[WikiEN-l] Re: [Foundation-l] Re: Copyright issues...walking on thin ice
Anthony DiPierro
anthonydipierro at hotmail.com
Thu Aug 12 00:24:38 UTC 2004
> Imagine the following scenario. I write a book, under traditional
> copyright. For my book, I license some images from you, under a
> traditional licensing scheme for such, i.e. you tell me that I can use
> the images for my book, only for my book, and for no other purposes.

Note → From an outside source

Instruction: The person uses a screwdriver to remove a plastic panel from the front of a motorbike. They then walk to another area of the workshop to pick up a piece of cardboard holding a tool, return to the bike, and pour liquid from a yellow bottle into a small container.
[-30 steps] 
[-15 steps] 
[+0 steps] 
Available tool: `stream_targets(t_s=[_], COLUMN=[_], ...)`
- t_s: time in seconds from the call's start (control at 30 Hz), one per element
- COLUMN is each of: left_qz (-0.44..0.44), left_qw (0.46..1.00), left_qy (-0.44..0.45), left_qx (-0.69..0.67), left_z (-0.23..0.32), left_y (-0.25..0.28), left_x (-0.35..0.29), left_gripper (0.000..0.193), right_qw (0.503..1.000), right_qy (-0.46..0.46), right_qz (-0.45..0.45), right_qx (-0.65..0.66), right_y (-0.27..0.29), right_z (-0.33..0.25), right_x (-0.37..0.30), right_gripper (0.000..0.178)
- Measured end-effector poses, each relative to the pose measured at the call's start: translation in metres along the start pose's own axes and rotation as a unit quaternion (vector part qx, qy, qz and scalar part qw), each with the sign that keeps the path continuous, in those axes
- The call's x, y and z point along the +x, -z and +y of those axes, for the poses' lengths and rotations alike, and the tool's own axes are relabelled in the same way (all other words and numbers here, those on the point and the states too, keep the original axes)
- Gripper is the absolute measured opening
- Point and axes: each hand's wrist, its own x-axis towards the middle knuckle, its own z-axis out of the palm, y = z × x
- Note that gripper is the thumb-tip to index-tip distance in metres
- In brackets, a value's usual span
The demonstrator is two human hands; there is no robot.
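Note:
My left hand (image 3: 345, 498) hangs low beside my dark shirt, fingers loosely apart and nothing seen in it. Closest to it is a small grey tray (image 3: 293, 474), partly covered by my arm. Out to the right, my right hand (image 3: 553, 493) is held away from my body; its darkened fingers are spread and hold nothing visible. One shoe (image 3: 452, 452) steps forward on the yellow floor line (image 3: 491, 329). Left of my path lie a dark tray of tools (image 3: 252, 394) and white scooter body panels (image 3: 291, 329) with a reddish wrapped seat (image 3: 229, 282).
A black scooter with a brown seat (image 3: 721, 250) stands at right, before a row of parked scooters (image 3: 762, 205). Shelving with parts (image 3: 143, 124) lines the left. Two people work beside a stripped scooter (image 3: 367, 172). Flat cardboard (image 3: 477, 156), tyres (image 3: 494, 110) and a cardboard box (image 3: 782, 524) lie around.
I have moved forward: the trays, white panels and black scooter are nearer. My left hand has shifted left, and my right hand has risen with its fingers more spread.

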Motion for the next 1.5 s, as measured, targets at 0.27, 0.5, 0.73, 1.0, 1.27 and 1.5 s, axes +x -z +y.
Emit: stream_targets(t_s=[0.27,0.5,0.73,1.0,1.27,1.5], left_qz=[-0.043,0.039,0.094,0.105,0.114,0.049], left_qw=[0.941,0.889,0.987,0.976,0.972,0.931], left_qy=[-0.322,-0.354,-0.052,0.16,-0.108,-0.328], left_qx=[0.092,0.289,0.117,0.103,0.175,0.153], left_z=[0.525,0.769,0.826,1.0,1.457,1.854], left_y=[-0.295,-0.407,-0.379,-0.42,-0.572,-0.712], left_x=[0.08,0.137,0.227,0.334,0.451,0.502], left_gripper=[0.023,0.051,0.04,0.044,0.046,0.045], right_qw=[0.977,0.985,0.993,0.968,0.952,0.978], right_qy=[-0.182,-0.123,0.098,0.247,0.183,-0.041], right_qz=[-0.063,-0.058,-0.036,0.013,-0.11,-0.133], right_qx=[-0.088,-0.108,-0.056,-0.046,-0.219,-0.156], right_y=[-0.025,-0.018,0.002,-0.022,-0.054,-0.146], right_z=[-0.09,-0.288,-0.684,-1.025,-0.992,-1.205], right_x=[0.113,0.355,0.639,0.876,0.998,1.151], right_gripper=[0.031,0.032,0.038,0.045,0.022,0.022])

> After the book has been published, I decide that I want to license a
> portion of the text to a magazine. Can you then object, saying that
> the text is now a "derived work" of the photograph? That the two are
> no longer separate and independent?
> I don't see how that could be so.
> Jimbo
It's not so, and it's tangential to the argument. Derived works necessarily
include the original work in them. To quote Galoob v. Nintendo, "the
infringing work must incorporate a portion of the copyrighted work in some
form." Just because the combination of an image with text is a derived work
of both the image and the text that doesn't mean the image alone is a
derived work of the text.
I think your argument that this falls under clause 7 is plausible. But case
law makes it clear that this aggregation is indeed a derived work (it just
might be a derived work which is permitted under the GFDL). Take a look at
Mirage v. Albuquerque ART. In that case it was decided that mounting plates
from an art book onto tiles was the preparation of a derivative work.